Collected data entries

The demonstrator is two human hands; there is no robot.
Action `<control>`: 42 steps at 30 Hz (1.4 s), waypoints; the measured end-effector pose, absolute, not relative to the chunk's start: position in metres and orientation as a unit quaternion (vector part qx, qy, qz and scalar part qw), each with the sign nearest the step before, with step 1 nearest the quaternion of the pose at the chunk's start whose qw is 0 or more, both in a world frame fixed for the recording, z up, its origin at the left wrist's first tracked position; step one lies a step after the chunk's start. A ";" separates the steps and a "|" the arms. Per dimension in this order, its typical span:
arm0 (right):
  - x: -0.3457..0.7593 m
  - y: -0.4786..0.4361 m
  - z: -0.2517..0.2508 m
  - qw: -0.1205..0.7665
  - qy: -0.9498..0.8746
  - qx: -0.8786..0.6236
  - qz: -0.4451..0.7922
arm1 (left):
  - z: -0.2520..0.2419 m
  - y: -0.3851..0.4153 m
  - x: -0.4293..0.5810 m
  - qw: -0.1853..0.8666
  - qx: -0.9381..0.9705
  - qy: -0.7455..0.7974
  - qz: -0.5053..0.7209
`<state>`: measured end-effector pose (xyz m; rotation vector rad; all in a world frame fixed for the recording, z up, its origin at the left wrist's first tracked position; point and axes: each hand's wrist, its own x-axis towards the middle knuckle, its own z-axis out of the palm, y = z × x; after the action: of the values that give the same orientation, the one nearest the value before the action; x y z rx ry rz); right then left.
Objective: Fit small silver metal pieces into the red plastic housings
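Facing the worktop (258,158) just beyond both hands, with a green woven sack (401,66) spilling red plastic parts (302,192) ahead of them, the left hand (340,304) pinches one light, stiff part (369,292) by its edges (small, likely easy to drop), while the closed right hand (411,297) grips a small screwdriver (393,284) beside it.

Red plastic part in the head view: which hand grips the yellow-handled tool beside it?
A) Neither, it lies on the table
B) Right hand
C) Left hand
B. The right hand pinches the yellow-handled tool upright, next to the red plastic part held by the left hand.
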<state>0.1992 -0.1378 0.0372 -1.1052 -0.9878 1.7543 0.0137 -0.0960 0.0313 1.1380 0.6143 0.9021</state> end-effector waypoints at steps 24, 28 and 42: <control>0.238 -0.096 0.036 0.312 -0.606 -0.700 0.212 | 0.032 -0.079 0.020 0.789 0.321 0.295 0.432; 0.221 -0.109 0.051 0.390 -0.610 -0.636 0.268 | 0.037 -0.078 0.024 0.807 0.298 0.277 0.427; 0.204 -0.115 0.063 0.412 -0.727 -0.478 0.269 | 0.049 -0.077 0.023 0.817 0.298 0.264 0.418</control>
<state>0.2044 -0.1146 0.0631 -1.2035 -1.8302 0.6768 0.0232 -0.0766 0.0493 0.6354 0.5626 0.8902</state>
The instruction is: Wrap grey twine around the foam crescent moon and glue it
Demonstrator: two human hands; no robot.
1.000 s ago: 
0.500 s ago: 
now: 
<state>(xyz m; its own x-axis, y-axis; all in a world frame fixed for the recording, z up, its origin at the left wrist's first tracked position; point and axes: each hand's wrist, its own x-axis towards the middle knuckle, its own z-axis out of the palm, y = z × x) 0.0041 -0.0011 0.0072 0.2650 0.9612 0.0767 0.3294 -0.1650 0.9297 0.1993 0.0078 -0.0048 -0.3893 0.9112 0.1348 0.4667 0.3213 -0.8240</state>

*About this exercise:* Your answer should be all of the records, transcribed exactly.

*Exercise solution:*
The demonstrator is two human hands; there is no robot.
Action `<control>`: 42 steps at 30 Hz (1.4 s), waypoints; the measured end-effector pose, absolute, not relative to the chunk's start: position in metres and orientation as a unit quaternion (vector part qx, qy, qz and scalar part qw), each with the sign nearest the step before, with step 1 nearest the quaternion of the pose at the chunk's start whose qw is 0 or more, both in a world frame fixed for the recording, z up, its origin at the left wrist's first tracked position; step one lies a step after the chunk's start. A ";" separates the steps and a "|" the arms. Per dimension in this order, its typical span:
arm0 (right):
  - x: -0.3457..0.7593 m
  - y: -0.4786..0.4361 m
  - z: -0.2517..0.2508 m
  - qw: -0.1205..0.7665
  - qy: -0.9498..0.8746
  - qx: -0.8786..0.6236
  - qz: -0.4451..0.7922
arm1 (left):
  - z: -0.2520..0.2419 m
  - y: -0.3851..0.4153 m
  - x: -0.4293..0.5810 m
  - qw: -0.1853..0.8666
  - qx: -0.9381..0.9705
  - qy: -0.7455..0.7974
  - qz: -0.5053..0.7209
`<state>`: measured end-effector pose (xyz m; rotation vector rad; all in a world frame fixed for the recording, z up, its origin at the left wrist's first tracked position; point and axes: each hand's wrist, its own x-axis towards the middle knuckle, its own z-axis out of the palm, y = z × x; after the action: of the values that give the same orientation, the one nearest the value before the action; x y z rx ry rz); right then left.
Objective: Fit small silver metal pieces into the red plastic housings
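Facing the worktop (258,158) just beyond both hands, with a green woven sack (401,66) spilling red plastic parts (302,192) ahead of them, the left hand (340,304) pinches one light, stiff part (369,292) by its edges (small, likely easy to drop), while the closed right hand (411,297) grips a small screwdriver (393,284) beside it.

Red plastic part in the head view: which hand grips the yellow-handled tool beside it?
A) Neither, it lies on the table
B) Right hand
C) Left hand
B. The right hand pinches the yellow-handled tool upright, next to the red plastic part held by the left hand.
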<state>0.1992 -0.1378 0.0372 -1.1052 -0.9878 1.7543 0.0137 -0.0960 0.0313 1.1380 0.6143 0.9021</state> end-effector waypoints at steps 24, 28 and 42: <control>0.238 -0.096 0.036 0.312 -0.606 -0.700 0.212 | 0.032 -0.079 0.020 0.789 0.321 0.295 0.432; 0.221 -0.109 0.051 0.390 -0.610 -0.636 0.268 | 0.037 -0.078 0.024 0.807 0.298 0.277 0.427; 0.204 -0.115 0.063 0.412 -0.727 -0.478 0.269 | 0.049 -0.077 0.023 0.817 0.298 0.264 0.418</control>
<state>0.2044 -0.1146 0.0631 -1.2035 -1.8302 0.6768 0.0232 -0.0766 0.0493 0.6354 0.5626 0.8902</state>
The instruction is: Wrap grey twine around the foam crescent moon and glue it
Demonstrator: two human hands; no robot.
1.000 s ago: 
0.500 s ago: 
now: 
<state>(xyz m; its own x-axis, y-axis; all in a world frame fixed for the recording, z up, its origin at the left wrist's first tracked position; point and axes: each hand's wrist, its own x-axis towards the middle knuckle, its own z-axis out of the palm, y = z × x) 0.0041 -0.0011 0.0072 0.2650 0.9612 0.0767 0.3294 -0.1650 0.9297 0.1993 0.0078 -0.0048 -0.3893 0.9112 0.1348 0.4667 0.3213 -0.8240</state>

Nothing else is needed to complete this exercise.